Using the listing below, report each line holding the string "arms".
----
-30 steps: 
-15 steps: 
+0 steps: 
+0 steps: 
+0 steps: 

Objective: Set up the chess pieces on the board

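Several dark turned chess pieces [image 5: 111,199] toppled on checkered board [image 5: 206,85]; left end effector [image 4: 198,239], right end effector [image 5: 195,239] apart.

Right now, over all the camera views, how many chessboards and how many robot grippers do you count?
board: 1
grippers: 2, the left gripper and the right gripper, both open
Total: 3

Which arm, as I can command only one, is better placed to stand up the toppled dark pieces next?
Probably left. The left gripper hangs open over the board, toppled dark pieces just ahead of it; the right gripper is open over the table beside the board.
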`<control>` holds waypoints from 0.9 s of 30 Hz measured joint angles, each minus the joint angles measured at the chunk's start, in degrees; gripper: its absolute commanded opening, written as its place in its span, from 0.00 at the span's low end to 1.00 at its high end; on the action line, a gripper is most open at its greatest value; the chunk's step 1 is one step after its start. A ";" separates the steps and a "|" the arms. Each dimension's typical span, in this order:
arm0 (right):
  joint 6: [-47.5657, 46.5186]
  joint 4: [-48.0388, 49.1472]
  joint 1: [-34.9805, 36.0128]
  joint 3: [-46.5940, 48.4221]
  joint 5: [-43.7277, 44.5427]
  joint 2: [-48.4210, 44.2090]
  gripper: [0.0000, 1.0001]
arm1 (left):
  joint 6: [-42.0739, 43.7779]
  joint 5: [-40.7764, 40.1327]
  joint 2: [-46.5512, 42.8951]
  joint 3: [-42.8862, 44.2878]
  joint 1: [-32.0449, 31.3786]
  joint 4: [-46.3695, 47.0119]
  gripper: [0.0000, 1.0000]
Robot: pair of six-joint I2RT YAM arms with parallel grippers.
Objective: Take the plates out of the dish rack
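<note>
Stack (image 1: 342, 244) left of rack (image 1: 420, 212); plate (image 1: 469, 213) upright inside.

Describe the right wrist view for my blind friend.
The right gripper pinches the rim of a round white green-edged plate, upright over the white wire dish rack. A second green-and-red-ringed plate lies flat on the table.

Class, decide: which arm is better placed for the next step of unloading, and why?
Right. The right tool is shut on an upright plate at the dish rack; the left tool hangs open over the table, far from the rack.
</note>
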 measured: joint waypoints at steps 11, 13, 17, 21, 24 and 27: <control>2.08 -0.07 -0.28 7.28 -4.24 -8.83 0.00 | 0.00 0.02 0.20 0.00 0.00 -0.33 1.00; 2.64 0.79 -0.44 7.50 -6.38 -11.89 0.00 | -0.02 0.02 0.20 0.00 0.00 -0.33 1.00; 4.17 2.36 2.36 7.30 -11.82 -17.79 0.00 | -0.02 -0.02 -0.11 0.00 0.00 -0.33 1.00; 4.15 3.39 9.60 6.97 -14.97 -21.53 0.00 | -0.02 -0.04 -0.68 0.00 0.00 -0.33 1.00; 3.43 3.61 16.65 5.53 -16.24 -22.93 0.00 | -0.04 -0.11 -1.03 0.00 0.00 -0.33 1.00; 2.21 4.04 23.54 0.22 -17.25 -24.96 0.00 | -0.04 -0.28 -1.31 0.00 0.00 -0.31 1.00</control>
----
• [Response area]
`<control>` holds waypoints from 0.9 s of 30 Hz measured joint angles, each minus the joint angles measured at the chunk's start, in degrees; gripper: its absolute commanded opening, written as its place in its span, from 0.00 at the span's low end to 1.00 at its high end; on the action line, a gripper is most open at its greatest value; the chunk's step 1 is one step after its start. A ";" separates the steps and a "|" the arms. Each dimension's typical span, in this order:
Robot: pair of six-joint I2RT YAM arms with parallel grippers.

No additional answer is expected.